Exercise aim: Below are the entries. Transcribe exactly the lines from the one with "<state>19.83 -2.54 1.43" through the one with "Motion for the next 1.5", ends included, and leave out all others.

Material for the task:

────────────────────────────────────────

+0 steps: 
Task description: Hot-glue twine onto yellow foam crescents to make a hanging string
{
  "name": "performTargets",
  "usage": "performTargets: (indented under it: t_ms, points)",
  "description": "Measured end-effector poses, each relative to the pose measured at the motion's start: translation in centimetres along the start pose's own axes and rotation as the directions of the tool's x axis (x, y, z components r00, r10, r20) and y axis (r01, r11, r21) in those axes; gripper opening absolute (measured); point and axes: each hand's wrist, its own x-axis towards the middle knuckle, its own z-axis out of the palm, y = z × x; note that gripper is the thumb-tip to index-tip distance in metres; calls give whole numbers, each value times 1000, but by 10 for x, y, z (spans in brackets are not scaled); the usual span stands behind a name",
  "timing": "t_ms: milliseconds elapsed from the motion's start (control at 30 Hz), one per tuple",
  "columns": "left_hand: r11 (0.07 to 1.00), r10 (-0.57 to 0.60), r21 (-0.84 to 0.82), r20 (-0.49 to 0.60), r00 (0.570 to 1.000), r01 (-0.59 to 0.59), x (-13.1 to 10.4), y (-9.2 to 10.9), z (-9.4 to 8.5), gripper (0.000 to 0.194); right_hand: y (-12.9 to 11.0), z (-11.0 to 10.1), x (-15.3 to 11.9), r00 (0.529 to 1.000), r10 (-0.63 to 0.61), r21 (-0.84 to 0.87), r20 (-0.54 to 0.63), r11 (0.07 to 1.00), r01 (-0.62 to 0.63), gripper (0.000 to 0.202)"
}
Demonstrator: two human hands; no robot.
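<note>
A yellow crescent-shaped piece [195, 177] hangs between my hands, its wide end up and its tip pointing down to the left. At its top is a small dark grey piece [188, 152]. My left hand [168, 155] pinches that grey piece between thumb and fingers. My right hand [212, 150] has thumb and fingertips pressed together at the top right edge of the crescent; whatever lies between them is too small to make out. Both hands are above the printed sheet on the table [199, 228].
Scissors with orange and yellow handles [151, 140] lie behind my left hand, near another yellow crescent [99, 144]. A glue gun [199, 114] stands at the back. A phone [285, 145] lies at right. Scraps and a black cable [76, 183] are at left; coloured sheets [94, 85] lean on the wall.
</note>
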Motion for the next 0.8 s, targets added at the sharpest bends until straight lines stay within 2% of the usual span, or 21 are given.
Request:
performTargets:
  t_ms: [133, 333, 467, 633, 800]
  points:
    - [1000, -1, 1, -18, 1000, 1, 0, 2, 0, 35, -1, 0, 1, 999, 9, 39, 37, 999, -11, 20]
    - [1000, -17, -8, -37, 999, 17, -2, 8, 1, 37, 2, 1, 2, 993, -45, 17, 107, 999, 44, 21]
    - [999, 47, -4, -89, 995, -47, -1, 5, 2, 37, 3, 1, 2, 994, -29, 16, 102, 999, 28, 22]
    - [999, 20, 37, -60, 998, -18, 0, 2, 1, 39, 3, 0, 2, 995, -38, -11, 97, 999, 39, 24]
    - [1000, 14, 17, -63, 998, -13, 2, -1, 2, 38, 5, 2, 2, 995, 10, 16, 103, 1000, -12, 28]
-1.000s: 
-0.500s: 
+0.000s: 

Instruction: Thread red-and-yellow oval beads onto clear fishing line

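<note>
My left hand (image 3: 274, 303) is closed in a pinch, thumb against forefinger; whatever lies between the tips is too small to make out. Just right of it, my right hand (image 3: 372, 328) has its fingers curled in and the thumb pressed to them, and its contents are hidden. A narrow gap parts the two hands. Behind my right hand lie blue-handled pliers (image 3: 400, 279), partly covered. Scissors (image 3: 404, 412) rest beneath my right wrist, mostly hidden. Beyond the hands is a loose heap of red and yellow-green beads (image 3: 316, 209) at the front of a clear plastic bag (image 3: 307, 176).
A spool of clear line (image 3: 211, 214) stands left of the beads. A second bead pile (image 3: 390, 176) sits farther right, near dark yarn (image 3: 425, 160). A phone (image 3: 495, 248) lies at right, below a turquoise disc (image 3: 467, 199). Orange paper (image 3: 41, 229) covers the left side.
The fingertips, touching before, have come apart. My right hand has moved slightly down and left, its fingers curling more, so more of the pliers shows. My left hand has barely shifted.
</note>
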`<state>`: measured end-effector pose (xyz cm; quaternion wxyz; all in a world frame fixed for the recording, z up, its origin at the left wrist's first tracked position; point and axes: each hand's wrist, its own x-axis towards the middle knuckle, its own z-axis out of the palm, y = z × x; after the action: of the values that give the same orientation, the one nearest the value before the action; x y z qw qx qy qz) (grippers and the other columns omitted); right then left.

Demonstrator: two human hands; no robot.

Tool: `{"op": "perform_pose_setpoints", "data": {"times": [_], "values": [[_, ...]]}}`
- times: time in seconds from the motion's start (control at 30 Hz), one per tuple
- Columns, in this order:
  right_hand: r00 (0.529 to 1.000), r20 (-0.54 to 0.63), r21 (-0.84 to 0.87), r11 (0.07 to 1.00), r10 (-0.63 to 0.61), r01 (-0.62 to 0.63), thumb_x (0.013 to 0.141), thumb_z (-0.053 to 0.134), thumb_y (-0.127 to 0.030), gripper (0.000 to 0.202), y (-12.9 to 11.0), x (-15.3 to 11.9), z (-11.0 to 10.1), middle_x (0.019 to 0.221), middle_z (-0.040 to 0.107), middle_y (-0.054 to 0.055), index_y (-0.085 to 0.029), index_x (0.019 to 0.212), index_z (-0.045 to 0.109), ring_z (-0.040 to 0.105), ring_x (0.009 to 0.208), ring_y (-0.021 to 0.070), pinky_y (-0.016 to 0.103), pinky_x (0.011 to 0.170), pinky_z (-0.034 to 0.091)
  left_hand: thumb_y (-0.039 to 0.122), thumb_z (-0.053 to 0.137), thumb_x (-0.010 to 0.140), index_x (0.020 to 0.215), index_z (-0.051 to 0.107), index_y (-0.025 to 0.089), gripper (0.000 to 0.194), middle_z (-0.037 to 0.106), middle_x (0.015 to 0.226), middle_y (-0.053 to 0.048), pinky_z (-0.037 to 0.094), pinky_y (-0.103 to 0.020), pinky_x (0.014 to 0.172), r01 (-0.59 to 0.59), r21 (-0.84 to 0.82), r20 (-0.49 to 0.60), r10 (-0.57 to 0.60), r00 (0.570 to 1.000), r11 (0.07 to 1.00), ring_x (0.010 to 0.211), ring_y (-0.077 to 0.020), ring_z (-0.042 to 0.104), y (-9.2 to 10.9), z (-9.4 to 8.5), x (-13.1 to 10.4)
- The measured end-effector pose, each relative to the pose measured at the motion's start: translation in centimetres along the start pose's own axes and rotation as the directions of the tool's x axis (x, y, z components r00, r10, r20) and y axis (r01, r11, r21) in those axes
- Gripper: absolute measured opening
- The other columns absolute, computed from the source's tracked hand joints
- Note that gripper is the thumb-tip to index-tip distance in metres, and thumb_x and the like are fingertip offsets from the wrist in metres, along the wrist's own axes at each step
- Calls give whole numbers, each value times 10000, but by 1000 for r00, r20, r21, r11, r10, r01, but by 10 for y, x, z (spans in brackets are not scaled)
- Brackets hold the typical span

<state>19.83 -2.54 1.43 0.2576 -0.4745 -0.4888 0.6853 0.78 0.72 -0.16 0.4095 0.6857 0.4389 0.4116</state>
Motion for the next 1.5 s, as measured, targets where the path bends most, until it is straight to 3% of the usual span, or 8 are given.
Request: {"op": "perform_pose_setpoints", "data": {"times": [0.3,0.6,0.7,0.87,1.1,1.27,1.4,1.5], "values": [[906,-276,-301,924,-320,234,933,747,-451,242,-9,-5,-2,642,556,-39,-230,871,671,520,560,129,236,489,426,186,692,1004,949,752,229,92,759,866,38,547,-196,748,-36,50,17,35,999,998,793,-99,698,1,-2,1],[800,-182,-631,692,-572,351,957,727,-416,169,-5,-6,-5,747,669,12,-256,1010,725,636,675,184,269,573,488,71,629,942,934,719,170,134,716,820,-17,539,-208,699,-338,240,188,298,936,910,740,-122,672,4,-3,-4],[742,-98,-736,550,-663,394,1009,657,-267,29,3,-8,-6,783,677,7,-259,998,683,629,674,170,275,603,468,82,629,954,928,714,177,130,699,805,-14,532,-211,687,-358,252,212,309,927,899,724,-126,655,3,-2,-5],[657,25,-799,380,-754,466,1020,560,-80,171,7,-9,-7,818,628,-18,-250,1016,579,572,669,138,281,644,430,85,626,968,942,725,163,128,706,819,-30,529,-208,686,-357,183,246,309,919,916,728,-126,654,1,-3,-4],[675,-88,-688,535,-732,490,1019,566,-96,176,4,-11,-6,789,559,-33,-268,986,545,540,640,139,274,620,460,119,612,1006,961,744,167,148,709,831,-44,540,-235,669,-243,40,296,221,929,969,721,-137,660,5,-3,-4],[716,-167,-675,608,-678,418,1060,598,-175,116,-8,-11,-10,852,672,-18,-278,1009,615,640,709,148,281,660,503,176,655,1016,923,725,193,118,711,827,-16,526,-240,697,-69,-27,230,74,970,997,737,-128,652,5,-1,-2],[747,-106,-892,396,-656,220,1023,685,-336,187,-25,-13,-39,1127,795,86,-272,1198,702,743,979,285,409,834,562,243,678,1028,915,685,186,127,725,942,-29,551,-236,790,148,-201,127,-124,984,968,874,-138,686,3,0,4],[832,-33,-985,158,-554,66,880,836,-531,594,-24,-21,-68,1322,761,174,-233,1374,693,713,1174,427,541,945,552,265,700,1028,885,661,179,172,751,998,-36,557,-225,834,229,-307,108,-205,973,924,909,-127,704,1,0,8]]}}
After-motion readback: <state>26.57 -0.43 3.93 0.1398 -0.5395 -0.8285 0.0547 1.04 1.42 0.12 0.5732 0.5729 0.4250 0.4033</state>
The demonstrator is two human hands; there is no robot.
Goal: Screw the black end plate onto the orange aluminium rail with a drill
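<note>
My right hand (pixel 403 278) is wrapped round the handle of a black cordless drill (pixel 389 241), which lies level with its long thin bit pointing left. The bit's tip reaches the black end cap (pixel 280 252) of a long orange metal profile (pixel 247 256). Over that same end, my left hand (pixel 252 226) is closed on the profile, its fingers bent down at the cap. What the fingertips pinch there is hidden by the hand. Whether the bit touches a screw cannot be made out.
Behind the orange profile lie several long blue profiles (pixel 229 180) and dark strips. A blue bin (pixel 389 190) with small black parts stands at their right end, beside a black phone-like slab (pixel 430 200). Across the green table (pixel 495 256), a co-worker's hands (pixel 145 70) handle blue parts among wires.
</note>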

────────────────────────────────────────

Output of the task:
<state>19.83 -2.54 1.43 0.2576 -0.4745 -0.4888 0.6853 0.78 0.72 -0.16 0.4095 0.6857 0.4389 0.4116</state>
Motion for the next 1.5 s, as measured, targets where the path bends most, until it is straight to 3% of the usual span, or 8 are given.

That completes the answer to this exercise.